Items listed in a dataset
===
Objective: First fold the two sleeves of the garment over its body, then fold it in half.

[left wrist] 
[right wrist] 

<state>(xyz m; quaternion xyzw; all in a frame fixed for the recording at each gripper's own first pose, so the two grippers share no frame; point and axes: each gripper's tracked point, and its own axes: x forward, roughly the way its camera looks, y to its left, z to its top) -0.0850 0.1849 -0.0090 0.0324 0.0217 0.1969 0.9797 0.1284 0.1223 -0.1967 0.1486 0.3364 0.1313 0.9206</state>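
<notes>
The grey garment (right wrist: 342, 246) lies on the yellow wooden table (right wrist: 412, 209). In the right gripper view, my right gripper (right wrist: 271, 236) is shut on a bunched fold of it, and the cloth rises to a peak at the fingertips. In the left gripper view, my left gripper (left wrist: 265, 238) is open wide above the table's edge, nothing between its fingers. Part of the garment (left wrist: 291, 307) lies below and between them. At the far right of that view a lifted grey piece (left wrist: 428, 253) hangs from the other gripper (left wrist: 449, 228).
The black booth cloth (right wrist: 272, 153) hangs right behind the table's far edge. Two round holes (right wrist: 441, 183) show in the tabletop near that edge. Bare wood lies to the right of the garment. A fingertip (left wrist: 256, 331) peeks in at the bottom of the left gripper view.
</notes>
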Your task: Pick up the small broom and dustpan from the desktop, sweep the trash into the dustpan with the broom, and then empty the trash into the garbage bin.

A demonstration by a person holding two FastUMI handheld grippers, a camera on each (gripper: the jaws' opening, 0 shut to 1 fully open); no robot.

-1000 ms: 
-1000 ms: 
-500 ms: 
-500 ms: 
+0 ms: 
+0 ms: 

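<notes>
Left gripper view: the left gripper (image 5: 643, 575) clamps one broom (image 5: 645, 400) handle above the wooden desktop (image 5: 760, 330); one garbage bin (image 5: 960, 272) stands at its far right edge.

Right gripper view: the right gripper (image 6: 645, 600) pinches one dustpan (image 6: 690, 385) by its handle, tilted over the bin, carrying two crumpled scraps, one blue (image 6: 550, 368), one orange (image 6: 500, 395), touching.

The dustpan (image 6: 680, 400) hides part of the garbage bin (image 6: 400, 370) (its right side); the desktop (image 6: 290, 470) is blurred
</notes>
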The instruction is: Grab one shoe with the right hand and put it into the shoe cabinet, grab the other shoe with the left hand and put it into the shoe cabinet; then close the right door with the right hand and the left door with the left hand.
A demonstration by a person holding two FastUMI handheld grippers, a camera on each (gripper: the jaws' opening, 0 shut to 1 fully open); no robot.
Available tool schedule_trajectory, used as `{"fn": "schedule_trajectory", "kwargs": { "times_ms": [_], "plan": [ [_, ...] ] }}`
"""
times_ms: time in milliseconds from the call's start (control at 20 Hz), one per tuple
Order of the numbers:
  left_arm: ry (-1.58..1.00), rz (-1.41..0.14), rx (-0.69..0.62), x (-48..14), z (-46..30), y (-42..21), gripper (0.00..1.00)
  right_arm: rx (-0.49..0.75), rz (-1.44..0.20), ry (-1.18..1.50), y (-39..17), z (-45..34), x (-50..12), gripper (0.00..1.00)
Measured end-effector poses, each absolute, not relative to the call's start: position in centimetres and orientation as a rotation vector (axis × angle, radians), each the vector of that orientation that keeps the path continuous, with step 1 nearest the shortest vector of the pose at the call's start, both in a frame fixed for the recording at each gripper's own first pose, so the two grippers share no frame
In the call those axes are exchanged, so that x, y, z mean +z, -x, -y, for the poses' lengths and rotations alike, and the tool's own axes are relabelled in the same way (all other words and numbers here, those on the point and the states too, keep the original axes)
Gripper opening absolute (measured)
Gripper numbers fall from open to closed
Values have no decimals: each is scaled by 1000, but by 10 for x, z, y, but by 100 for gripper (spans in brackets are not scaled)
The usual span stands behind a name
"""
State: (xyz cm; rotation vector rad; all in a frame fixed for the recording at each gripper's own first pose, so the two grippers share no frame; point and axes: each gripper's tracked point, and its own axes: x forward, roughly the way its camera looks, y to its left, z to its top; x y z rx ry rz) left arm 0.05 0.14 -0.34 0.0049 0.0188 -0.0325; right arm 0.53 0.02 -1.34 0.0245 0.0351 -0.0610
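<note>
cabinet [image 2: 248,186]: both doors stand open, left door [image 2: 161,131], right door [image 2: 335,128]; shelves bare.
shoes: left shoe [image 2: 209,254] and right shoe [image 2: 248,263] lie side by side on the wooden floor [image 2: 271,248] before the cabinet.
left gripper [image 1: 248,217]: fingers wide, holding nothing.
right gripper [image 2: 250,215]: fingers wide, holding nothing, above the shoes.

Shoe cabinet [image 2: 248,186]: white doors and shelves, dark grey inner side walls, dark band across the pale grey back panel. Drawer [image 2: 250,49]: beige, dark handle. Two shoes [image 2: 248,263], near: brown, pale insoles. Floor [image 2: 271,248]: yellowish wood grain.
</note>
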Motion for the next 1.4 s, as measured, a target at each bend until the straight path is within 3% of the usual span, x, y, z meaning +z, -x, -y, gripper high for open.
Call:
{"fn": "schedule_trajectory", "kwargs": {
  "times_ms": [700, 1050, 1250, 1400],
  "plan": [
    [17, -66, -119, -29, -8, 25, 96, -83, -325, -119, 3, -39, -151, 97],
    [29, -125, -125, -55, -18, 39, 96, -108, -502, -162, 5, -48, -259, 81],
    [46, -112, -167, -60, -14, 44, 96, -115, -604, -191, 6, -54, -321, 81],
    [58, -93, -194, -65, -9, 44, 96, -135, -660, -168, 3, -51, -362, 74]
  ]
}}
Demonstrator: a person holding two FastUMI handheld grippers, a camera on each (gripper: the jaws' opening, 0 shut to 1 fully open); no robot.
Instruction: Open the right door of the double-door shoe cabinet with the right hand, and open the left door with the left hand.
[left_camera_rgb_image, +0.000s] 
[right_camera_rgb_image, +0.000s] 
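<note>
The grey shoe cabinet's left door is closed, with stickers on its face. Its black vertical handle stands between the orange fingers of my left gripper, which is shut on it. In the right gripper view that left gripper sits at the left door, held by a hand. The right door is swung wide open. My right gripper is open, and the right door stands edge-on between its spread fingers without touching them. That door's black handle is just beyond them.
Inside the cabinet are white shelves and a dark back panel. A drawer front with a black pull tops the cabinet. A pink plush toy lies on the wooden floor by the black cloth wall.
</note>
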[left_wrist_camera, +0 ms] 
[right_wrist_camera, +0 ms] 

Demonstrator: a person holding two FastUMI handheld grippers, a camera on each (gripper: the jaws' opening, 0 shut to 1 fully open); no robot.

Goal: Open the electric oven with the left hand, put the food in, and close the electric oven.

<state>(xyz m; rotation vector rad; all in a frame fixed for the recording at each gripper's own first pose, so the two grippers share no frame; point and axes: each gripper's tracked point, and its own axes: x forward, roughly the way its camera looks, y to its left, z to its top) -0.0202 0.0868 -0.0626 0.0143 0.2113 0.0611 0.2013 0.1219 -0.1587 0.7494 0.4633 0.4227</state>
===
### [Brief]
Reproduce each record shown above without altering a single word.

### [The answer]
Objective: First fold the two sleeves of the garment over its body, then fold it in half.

[left wrist] 
[right wrist] 

<state>(xyz m; quaternion xyzw; all in a frame fixed for the recording at each gripper's own first pose, so the two grippers share no frame; point and axes: each gripper's tracked point, and its own axes: x forward, roughly the way its camera looks, y to its left, z to its top) -0.0850 0.1849 -0.0090 0.0324 0.0217 0.1969 0.9797 0.1284 0.1223 -0.1967 0.1486 0.3364 0.1313 0.9206</state>
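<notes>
The grey garment (right wrist: 342, 246) lies on the yellow wooden table (right wrist: 412, 209). In the right gripper view, my right gripper (right wrist: 271, 236) is shut on a bunched fold of it, and the cloth rises to a peak at the fingertips. In the left gripper view, my left gripper (left wrist: 265, 238) is open wide above the table's edge, nothing between its fingers. Part of the garment (left wrist: 291, 307) lies below and between them. At the far right of that view a lifted grey piece (left wrist: 428, 253) hangs from the other gripper (left wrist: 449, 228).
The black booth cloth (right wrist: 272, 153) hangs right behind the table's far edge. Two round holes (right wrist: 441, 183) show in the tabletop near that edge. Bare wood lies to the right of the garment. A fingertip (left wrist: 256, 331) peeks in at the bottom of the left gripper view.
</notes>
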Your task: Pick up the small broom and dustpan from the desktop, sweep the trash into the dustpan with the broom, and then empty the trash into the garbage bin.

A demonstration by a person holding two FastUMI handheld grippers, a camera on each (gripper: the jaws' opening, 0 shut to 1 fully open); no robot.

-1000 ms: 
-1000 ms: 
-500 ms: 
-500 ms: 
+0 ms: 
+0 ms: 

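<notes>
Left gripper view: the left gripper (image 5: 643, 575) clamps one broom (image 5: 645, 400) handle above the wooden desktop (image 5: 760, 330); one garbage bin (image 5: 960, 272) stands at its far right edge.

Right gripper view: the right gripper (image 6: 645, 600) pinches one dustpan (image 6: 690, 385) by its handle, tilted over the bin, carrying two crumpled scraps, one blue (image 6: 550, 368), one orange (image 6: 500, 395), touching.

The dustpan (image 6: 680, 400) hides part of the garbage bin (image 6: 400, 370) (its right side); the desktop (image 6: 290, 470) is blurred
</notes>
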The instruction is: Grab one shoe with the right hand and put it into the shoe cabinet, grab the other shoe with the left hand and put it into the shoe cabinet; then close the right door with the right hand and the left door with the left hand.
A demonstration by a person holding two FastUMI handheld grippers, a camera on each (gripper: the jaws' opening, 0 shut to 1 fully open); no robot.
Available tool schedule_trajectory, used as `{"fn": "schedule_trajectory", "kwargs": { "times_ms": [_], "plan": [ [_, ...] ] }}`
"""
times_ms: time in milliseconds from the call's start (control at 20 Hz), one per tuple
Order of the numbers:
  left_arm: ry (-1.58..1.00), rz (-1.41..0.14), rx (-0.69..0.62), x (-48..14), z (-46..30), y (-42..21), gripper (0.00..1.00)
  right_arm: rx (-0.49..0.75), rz (-1.44..0.20), ry (-1.18..1.50), y (-39..17), z (-45..34), x (-50..12), gripper (0.00..1.00)
Measured end-effector poses, each absolute, not relative to the call's start: position in centimetres and orientation as a rotation vector (axis × angle, radians), each the vector of that orientation that keeps the path continuous, with step 1 nearest the shortest vector of the pose at the call's start, both in a frame fixed for the recording at each gripper's own first pose, so the two grippers share no frame
In the call those axes are exchanged, so that x, y, z mean +z, -x, -y, for the poses' lengths and rotations alike, and the tool's own axes are relabelled in the same way (all other words and numbers here, those on the point and the states too, keep the original axes)
Gripper opening absolute (measured)
Gripper numbers fall from open to closed
Values have no decimals: each is scaled by 1000, but by 10 for x, z, y, but by 100 for gripper (spans in brackets are not scaled)
The usual span stands behind a name
"""
State: (xyz cm; rotation vector rad; all in a frame fixed for the recording at each gripper's own first pose, so the two grippers share no frame; point and axes: each gripper's tracked point, and its own axes: x forward, roughly the way its camera looks, y to its left, z to its top; x y z rx ry rz) left arm 0.05 0.14 -0.34 0.0049 0.0188 -0.0325; right arm 0.53 0.02 -1.34 0.0245 0.0351 -0.0610
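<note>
cabinet [image 2: 248,186]: both doors stand open, left door [image 2: 161,131], right door [image 2: 335,128]; shelves bare.
shoes: left shoe [image 2: 209,254] and right shoe [image 2: 248,263] lie side by side on the wooden floor [image 2: 271,248] before the cabinet.
left gripper [image 1: 248,217]: fingers wide, holding nothing.
right gripper [image 2: 250,215]: fingers wide, holding nothing, above the shoes.

Shoe cabinet [image 2: 248,186]: white doors and shelves, dark grey inner side walls, dark band across the pale grey back panel. Drawer [image 2: 250,49]: beige, dark handle. Two shoes [image 2: 248,263], near: brown, pale insoles. Floor [image 2: 271,248]: yellowish wood grain.
</note>
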Motion for the next 1.4 s, as measured, a target at each bend until the straight path is within 3% of the usual span, x, y, z meaning +z, -x, -y, gripper high for open.
Call:
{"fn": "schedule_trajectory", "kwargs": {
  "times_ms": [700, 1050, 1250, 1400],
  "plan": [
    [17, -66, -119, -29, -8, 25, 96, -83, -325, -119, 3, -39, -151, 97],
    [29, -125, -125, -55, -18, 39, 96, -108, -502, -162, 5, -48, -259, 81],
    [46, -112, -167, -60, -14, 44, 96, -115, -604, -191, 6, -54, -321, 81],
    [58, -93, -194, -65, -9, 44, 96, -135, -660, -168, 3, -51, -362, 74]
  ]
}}
Demonstrator: a person holding two FastUMI handheld grippers, a camera on each (gripper: the jaws' opening, 0 shut to 1 fully open); no robot.
Instruction: Open the right door of the double-door shoe cabinet with the right hand, and open the left door with the left hand.
[left_camera_rgb_image, +0.000s] 
[right_camera_rgb_image, +0.000s] 
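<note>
The grey shoe cabinet's left door is closed, with stickers on its face. Its black vertical handle stands between the orange fingers of my left gripper, which is shut on it. In the right gripper view that left gripper sits at the left door, held by a hand. The right door is swung wide open. My right gripper is open, and the right door stands edge-on between its spread fingers without touching them. That door's black handle is just beyond them.
Inside the cabinet are white shelves and a dark back panel. A drawer front with a black pull tops the cabinet. A pink plush toy lies on the wooden floor by the black cloth wall.
</note>
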[left_wrist_camera, +0 ms] 
[right_wrist_camera, +0 ms] 

Demonstrator: a person holding two FastUMI handheld grippers, a camera on each (gripper: the jaws' opening, 0 shut to 1 fully open); no robot.

Goal: Open the electric oven with the left hand, put the food in, and close the electric oven.

<state>(xyz m; rotation vector rad; all in a frame fixed for the recording at each gripper's own first pose, so the two grippers share no frame; point and axes: each gripper's tracked point, and its own axes: x forward, roughly the way its camera looks, y to its left, z to its top) -0.0202 0.0868 -0.0626 0.0143 0.2113 0.0611 0.2013 0.1219 -0.1587 0.7494 0.4633 0.4227</state>

No further output is given for this exercise.